Directions for this task:
Find the line containing "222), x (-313", then output it and every line after it through the end of the listing below, exactly as written.
··· Dataset extract
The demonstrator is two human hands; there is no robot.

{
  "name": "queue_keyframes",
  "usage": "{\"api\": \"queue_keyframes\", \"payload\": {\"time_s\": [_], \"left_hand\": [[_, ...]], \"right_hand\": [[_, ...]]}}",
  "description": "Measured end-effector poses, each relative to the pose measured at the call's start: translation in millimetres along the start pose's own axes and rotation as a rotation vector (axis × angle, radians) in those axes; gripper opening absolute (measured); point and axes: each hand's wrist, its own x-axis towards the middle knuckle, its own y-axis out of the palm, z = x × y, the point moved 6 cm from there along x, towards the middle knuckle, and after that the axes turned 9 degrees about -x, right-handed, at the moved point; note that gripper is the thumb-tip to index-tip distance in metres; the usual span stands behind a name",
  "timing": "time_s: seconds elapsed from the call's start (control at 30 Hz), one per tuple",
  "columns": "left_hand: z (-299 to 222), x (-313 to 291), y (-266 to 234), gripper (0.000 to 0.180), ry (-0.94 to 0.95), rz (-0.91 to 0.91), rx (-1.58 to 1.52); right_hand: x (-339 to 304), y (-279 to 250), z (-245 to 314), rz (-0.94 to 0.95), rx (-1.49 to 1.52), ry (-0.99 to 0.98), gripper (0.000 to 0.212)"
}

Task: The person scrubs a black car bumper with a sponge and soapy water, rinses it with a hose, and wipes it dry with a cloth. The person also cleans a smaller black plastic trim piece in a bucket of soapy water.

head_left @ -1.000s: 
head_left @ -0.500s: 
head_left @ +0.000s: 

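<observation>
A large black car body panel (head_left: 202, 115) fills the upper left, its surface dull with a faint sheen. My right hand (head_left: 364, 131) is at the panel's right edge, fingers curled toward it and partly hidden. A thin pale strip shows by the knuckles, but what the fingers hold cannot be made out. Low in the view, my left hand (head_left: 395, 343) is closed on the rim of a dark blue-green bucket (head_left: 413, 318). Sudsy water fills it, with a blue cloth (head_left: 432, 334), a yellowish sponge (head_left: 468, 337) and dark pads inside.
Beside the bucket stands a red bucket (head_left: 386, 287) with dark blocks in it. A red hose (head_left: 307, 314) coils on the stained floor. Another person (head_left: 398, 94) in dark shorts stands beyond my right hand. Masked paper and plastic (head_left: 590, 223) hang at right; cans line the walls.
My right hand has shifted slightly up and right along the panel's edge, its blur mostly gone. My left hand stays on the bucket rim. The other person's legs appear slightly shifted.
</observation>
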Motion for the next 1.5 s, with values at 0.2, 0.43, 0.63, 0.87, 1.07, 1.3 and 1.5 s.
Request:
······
Exercise response:
  "columns": "left_hand: z (-299 to 222), x (-313 to 291), y (-266 to 234), gripper (0.000 to 0.180), ry (-0.94 to 0.95), rz (-0.91 to 0.91), rx (-1.58 to 1.52); right_hand: x (-339 to 304), y (-279 to 250), z (-245 to 314), rz (-0.94 to 0.95), rx (-1.49 to 1.52), ry (-0.99 to 0.98), gripper (0.000 to 0.212)"
}

Task: The person scrubs a black car bumper with a sponge and soapy water, rinses it with a hose, and wipes it dry with a cloth. The person also cleans a smaller black plastic trim piece in a bucket of soapy water.

head_left @ -1.000s: 
head_left @ -0.500s: 
head_left @ +0.000s: 

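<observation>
A large black car body panel (head_left: 202, 115) fills the upper left, its surface dull with a faint sheen. My right hand (head_left: 364, 131) is at the panel's right edge, fingers curled toward it and partly hidden. A thin pale strip shows by the knuckles, but what the fingers hold cannot be made out. Low in the view, my left hand (head_left: 395, 343) is closed on the rim of a dark blue-green bucket (head_left: 413, 318). Sudsy water fills it, with a blue cloth (head_left: 432, 334), a yellowish sponge (head_left: 468, 337) and dark pads inside.
Beside the bucket stands a red bucket (head_left: 386, 287) with dark blocks in it. A red hose (head_left: 307, 314) coils on the stained floor. Another person (head_left: 398, 94) in dark shorts stands beyond my right hand. Masked paper and plastic (head_left: 590, 223) hang at right; cans line the walls.
My right hand has shifted slightly up and right along the panel's edge, its blur mostly gone. My left hand stays on the bucket rim. The other person's legs appear slightly shifted.
</observation>
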Motion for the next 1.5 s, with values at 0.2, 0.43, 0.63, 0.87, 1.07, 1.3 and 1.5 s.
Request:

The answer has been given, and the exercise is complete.